Action item —
What this exercise calls for is an exact copy of the data.
(Beginning of Raw data)
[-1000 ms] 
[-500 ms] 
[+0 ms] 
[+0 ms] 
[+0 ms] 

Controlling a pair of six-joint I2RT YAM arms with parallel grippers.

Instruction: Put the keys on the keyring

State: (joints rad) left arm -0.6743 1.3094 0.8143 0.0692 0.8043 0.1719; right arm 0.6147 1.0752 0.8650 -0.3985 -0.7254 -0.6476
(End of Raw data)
Expected answer —
[-1000 ms] 
[-500 ms] 
[+0 ms] 
[+0 ms] 
[+0 ms] 

Controlling a pair of six-joint I2RT YAM arms with parallel grippers.

Instruction: Put the keys on the keyring

State: (joints rad) left arm -0.6743 1.3094 0.8143 0.0692 0.8043 0.1719; right arm 0.6147 1.0752 0.8650 -0.3985 -0.7254 -0.6476

This exercise has been completed.